Türk makamları kaygılanmakta haklıydı, ancak bu durum onları, yapmakta oldukları bir yanlıştan alıkoymaya yetmemişti: Mudanya Ateşkes Antlaşması’nın imzalanmasından hemen sonra, Batı Cephesi ordularında, en yaşlı doğumlulardan genç doğumlulara doğru, terhislere başlanmıştı. “Barış müzakerelerinin herhangi bir nedenle kesilmesi halinde, hemen harekete geçmesi gereken bir orduyu, bu kadar zayıflatmanın, konferansın gidişini Türkiye’nin çıkarlarına aykırı bir istikamete yönelteceğini hesaba katmak gerekirdi... Türk Ordusu’nda yapılan terhislerin dünya gözünden ve bilgisinden gizlenmesine imkan olmadığı bir gerçektir[86]... Batı Cephesi ordu mevcutlarında yapılan ve antlaşmanın imzasına kadar devam ettirilen bir indirimin muhasım (düşman) cephe (İtilaf Devletleri ve peykleri) üzerindeki etkisi, Türkiye’nin barış müzakerelerinde koparabilecekleriyle yetineceği kanısının doğmasına sebep olmuştu. Bu kanı iledir ki, İtilaf Devletleri barış müzakereleri sırasında, Türk isteklerini kabul etmekte büyük güçlükler çıkarmışlar ve Türklerin inkitaa (kesmeye) kadar gidebileceklerine inanmamışlardı... Gerçek olan şudur ki, yapılan bu terhislerin, konferansın akımı üzerinde, Türkiye’nin en haklı davalarının kabulünü dahi güçlüğe uğratan etkisi olmuştu[87].

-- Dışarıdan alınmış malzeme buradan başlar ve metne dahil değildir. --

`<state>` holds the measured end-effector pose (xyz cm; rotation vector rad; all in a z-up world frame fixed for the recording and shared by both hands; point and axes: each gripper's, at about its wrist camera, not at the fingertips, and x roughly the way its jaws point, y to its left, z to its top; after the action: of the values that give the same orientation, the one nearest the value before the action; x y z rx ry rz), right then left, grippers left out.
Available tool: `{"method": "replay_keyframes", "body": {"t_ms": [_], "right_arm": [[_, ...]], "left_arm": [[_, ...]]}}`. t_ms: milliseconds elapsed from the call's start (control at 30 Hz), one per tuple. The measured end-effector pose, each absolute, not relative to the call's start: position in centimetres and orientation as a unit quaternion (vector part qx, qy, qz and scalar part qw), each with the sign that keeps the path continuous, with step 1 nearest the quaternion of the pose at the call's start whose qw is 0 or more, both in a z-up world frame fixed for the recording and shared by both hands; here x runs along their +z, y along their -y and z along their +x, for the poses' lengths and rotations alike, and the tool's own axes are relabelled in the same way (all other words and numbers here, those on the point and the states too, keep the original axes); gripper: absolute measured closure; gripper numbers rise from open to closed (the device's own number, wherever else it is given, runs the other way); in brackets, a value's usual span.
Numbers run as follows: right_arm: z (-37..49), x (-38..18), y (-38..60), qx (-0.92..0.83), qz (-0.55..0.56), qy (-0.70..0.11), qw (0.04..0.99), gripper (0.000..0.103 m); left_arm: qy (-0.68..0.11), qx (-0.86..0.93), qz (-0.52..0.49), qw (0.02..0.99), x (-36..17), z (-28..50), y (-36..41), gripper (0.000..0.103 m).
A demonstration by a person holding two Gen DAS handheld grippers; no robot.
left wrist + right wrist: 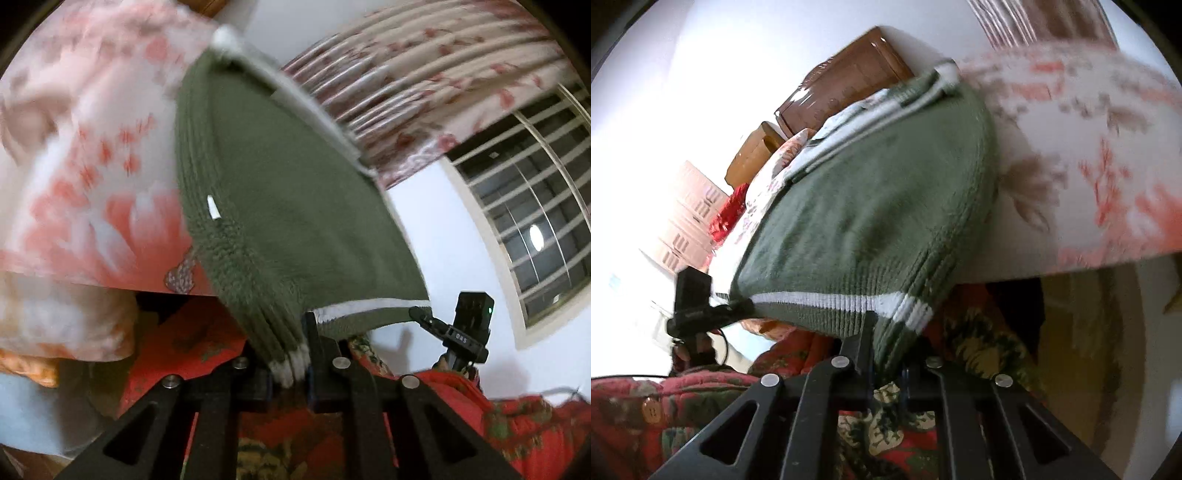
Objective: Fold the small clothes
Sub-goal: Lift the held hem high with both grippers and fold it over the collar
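The green knit sweater (pixel 288 206) fills the frame's centre, lying on the floral bed (pixel 92 177), its white-striped hem pinched at one corner by our left gripper (pixel 295 365) and at the other by our right gripper (pixel 886 354), both jaws closed on it. It looks soft, thick and floppy, so we judge the ribbed hem corners the surest hold.

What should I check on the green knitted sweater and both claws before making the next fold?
1. Left claw shut on the green knitted sweater at its ribbed, white-striped corner: ok.
2. Right claw shut on the other hem corner: ok.
3. White-striped hem taut between the claws: ok.
4. Far end lying on the pink floral bedding: ok.
5. Sleeves tucked flat: cannot tell.
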<state>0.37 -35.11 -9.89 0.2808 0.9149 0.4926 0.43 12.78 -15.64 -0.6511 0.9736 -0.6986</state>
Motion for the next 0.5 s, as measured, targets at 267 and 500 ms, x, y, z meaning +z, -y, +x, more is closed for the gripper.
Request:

Genelkurmay başkanlığına gönderdikleri yazılardan görüleceği üzere bu terhislere, Batı Cephesinin her iki ordu komutanı da tepki göstermişti. İkinci Ordu Komutanı Yakup Şevki Paşa, 11 Kasım’da: “Türk milletinin kendi kuvvet ve kudretinden başka dostu yoktur. Bütün düşmanlarımız fırsat bekliyorlar. Genel barış müzakerelerinin, Türkiye için çabuk ve kolay olarak iyi bir sonuca bağlanacağında pek şüpheliyim. Bu sebeple kuvvetli bulunmak ve görünmek zorundayız. Dört sınıf terhis ettik. Beş sınıfın da terhisine başladık. Daha yedi sınıfın terhisi tasarlanmakta ve ele alınmış bulunmaktadır. Bu terhisler kadroları boşaltıyor. Değerli ve muharip erler gidiyor. Ordu, kuvvet ve değerce düşüyor. Bu durum düşmanların gözüne çarpacaktır... İkinci Ordunun genel mevcudu, 48 binden 21 bine inecek, her tümende 3 bin er kalacaktır. Böyle tümenlerle, gerektiği zaman bir iş görülemez” derken, Birinci Ordu Kumandanı Nurettin Paşa, 30 Kasım’da: “Yunanlılar mahvolan tümenlerini diriltmeye ve ordularını yeniden tensik (düzeltme) ve teşkile hararetle çalışıyor ve kuvvetli görünmek istiyorlar... Ordudan bazı sınıfları terhis ettiğimizi düşmanların haber aldığını kabul etmek doğru olur. Lozan’da müzakerelerin devam ettiği ve muhasımlarımızın kuvvetlerini arttırmaya uğraştığı şu sırada Türkiye’nin de, öncekinden daha kuvvetli bulunması ve görünmesi lazımdır” diyerek, üç tümenli yeni bir kolordunun, siyasi yarar ve çıkarlara katkıda bulunacağı düşüncesinde olduğunu belirtmişti[88]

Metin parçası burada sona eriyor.